By Dayo Johnson
Akure — A former Chief of Defence Staff, Gen Alani Akinrinade (retd) yesterday urged governors in the southern states to stand up against the rampaging herdsmen before the nation descends further into anarchy.
He also expressed reservation about the nonchalant attitude of President Muhammadu Buhari to the killings by the herders across the country.
Akinrinade said this at the first year anniversary lecture organised to mark the Governor Rotimi Akeredolu’s administration in Akure, Ondo State.
While he backed the creation of state police to tackle the threat posed by the herdsmen he lampooned the Independent National Electoral Commission, INEC, for registering “hoards of toddlers for elections in the Northern part of the country.”
The lecture, titled: ‘Rethinking the Nigerian Nationhood: Issues and Challenges,’ was delivered by a renowned professor of International Law, Prof.

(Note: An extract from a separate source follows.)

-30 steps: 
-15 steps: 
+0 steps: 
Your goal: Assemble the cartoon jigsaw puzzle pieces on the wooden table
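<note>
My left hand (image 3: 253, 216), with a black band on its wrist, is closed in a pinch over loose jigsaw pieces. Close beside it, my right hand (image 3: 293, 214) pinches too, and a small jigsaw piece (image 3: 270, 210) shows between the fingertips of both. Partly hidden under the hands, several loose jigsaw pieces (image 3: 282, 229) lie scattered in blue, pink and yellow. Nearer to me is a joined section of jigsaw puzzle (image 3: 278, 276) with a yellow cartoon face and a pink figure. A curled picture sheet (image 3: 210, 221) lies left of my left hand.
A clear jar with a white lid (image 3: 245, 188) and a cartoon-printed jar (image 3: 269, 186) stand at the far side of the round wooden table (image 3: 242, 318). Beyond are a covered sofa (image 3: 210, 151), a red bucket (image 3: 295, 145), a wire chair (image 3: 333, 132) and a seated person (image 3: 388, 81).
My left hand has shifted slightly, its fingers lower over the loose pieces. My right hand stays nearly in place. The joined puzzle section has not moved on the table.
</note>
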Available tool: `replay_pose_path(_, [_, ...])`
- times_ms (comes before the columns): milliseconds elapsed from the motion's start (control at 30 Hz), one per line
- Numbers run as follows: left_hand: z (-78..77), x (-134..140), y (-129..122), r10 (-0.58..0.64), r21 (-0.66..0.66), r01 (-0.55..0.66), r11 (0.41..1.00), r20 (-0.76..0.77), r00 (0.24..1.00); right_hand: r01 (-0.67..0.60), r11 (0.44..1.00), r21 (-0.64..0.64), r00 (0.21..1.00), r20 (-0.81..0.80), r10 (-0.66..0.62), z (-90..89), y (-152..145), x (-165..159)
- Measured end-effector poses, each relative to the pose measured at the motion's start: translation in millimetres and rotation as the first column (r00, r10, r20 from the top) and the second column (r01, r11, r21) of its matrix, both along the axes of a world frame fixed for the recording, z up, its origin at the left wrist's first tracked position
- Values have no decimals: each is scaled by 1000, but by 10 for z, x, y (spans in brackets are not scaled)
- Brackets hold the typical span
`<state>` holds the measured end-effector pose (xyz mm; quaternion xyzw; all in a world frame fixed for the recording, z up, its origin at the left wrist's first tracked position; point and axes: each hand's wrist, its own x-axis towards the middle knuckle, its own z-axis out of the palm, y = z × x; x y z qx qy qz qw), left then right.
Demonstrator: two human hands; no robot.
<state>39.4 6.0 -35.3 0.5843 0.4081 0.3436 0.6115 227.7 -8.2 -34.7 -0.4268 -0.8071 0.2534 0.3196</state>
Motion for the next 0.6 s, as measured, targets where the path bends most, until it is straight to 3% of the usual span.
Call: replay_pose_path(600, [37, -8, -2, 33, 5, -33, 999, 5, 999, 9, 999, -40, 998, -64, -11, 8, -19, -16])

Akin Oyedele.
Akinrinade, who chaired the event, lamented that “herdsmen have been on the rampage for several months now, killing, maiming, raping, burning and kidnapping; name it, all the hallmark of those who never exited the animal farm.”

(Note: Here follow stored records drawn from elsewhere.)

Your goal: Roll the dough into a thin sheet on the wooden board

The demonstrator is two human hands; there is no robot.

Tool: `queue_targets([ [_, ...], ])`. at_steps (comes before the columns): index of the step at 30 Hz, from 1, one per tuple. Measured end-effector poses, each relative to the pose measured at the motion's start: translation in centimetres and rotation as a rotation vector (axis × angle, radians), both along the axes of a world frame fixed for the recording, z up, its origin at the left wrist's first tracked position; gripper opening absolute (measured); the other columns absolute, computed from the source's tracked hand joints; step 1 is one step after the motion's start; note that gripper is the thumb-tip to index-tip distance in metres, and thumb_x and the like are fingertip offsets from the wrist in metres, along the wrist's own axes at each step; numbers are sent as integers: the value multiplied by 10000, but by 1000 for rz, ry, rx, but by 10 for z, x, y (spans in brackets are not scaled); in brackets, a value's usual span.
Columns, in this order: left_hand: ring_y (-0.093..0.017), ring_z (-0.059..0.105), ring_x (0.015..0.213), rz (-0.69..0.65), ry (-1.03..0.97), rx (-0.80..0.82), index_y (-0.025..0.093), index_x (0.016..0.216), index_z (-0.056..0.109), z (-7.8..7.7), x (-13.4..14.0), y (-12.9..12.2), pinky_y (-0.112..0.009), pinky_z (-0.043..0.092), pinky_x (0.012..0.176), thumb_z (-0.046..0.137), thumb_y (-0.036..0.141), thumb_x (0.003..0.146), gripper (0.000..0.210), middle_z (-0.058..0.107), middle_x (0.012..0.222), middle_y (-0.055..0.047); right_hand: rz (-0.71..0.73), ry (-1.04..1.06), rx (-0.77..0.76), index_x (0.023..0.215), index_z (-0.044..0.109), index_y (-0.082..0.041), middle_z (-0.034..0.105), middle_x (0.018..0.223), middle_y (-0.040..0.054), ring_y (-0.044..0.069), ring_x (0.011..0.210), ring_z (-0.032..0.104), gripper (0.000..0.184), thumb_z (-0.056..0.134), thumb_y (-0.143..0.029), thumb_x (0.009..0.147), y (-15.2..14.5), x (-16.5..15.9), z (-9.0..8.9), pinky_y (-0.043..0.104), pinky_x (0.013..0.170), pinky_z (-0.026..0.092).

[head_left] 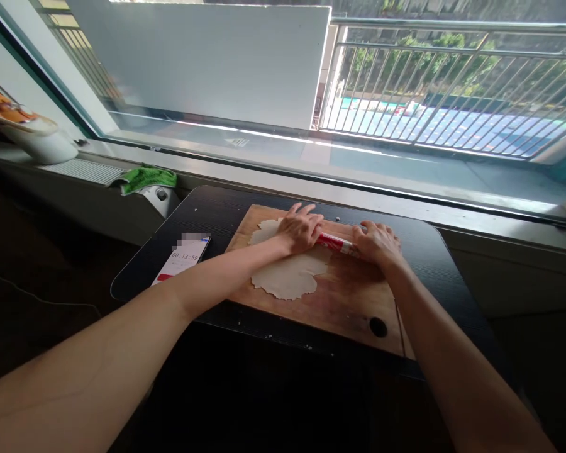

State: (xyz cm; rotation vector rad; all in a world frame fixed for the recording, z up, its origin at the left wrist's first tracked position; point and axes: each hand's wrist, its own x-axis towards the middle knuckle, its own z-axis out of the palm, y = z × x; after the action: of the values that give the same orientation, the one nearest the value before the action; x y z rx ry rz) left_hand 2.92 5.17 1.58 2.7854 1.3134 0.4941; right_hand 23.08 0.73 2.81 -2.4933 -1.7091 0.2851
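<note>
A thin, ragged-edged sheet of dough (283, 277) lies flat on a wooden cutting board (353, 302). Across its far right part runs a rolling pin (334, 243) with a red-and-white printed middle. My left hand (299, 228) rests over the pin's left part, above the dough, its fingers reaching forward over it. At the right end, my right hand (376, 242) grips the pin over bare board, fingers bent forward across it. Both palms hide the pin's ends.
The board lies on a black table (207, 217) with small white crumbs. A phone (183, 257) showing a timer lies left of the board. Beyond, a green cloth (149, 178) and a white bucket (44, 139) sit on the ledge below a large window.
</note>
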Motion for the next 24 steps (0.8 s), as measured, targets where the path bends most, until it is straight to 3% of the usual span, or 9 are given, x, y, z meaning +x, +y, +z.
queue_targets([
  [4, -287, 286, 1514, 63, 187, -337, 212, 1527, 415, 11, 0, -5, -585, 184, 1225, 265, 356, 1012, 556, 379, 1623, -57, 41, -33, 38, 1373, 598, -195, 522, 1465, 168, 346, 1394, 390, 574, 271, -456, 980, -21, -7, -3, 559, 1129, 303],
  [6, -293, 319, 1498, 28, 251, -449, 215, 1524, 419, 18, 3, 0, -613, 198, 1210, 234, 374, 1014, 565, 386, 1619, -63, 100, -41, 73, 1307, 638, -227, 561, 1414, 143, 332, 1362, 413, 538, 271, -451, 983, -30, -9, -7, 552, 1115, 321],
  [9, -296, 295, 1507, 108, 208, -412, 187, 1540, 390, 21, 14, 11, -639, 153, 1213, 201, 429, 1021, 603, 383, 1616, -104, 162, -87, 236, 1229, 678, -234, 579, 1385, 131, 324, 1331, 422, 479, 317, -425, 978, -28, -6, -11, 540, 1106, 324],
  [12, -287, 132, 1561, 223, 177, -397, 155, 1598, 262, 22, 30, 29, -613, 77, 1235, 210, 514, 1017, 685, 224, 1678, -124, 97, -117, 358, 1232, 678, -162, 570, 1381, 173, 336, 1313, 426, 460, 369, -369, 961, -4, 3, -8, 528, 1097, 323],
  [16, -281, 82, 1569, 223, 204, -416, 154, 1611, 225, 21, 33, 32, -598, 58, 1242, 212, 520, 1017, 698, 170, 1693, -114, -1, -56, 252, 1284, 640, -125, 559, 1385, 197, 352, 1312, 432, 492, 374, -383, 962, 5, 8, -7, 526, 1059, 357],
  [18, -287, 139, 1560, 159, 214, -410, 180, 1606, 247, 18, 22, 19, -607, 82, 1236, 206, 534, 1015, 691, 216, 1683, -107, 85, -47, 226, 1288, 635, -170, 579, 1370, 168, 338, 1313, 443, 490, 339, -415, 984, -12, 4, -14, 522, 1053, 371],
  [21, -286, 204, 1543, 67, 210, -364, 201, 1598, 278, 15, 9, 5, -603, 102, 1233, 209, 525, 1016, 669, 283, 1662, -104, 295, -129, 350, 1247, 654, -211, 596, 1363, 142, 320, 1354, 415, 469, 324, -439, 1005, -37, 0, -24, 522, 1104, 324],
  [24, -281, 133, 1561, 90, 197, -338, 179, 1615, 218, 16, 18, 21, -600, 72, 1238, 218, 514, 1021, 682, 216, 1683, -106, 288, -163, 466, 1232, 663, -182, 582, 1370, 170, 334, 1355, 410, 470, 340, -435, 1004, -24, 5, -23, 539, 1114, 305],
])
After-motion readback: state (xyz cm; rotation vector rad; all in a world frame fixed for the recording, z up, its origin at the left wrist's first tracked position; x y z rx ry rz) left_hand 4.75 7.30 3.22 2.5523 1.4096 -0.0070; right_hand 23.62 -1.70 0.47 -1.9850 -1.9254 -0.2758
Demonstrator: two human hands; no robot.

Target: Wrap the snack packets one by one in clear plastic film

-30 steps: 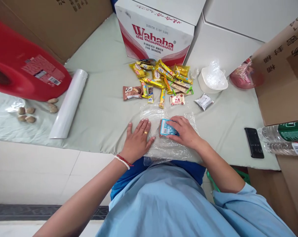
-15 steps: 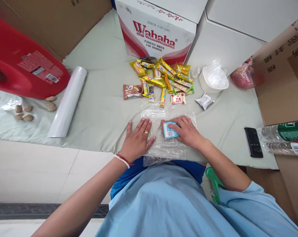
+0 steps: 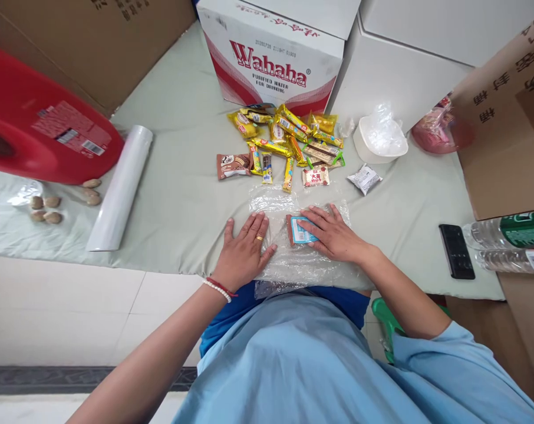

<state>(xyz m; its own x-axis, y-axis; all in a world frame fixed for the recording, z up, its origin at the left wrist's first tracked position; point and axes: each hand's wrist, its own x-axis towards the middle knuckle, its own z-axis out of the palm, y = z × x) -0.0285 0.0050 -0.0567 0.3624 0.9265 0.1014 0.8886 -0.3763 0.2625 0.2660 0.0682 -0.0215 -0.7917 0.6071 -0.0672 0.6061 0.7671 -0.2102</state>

Berating the president over his nonchalant attitude to herdsmen activities, the former Chief of Defence Staff said: “It was recently when our president was called out as the patron of his kinsmen, the herdsmen, that letters of complaints and its denials between the federal executive, the police and governors in distress started circulating that he gave a feeble, unclear, half hearted order to stop the carnage.”
In addition, he said: “Let us allow history to deliver its verdict after many more have died, but I am certainly tired and ashamed of being classified as a barbarian. May I appeal to the governors in the southern states to stand up strongly together before more of what happened to Chief Olu Falae happens and we descend further into anarchy.”
Lamenting the current state of the country, Akinrinade said “the past two or so years in our country appears to be like a tragic thriller movie in slow motion, full of object cruelty of the highest order of barbarity, edged on by those elected or selected to give us governance.”
The guest lecturer, Prof Oyebode said that the nation is at a crossroad as “the multifarious ethnic nationalities, culture areas and linguistic groups hitch together by British imperialism are almost totally dissatisfied, if not actually disillusioned by the arrangement foisted on them.”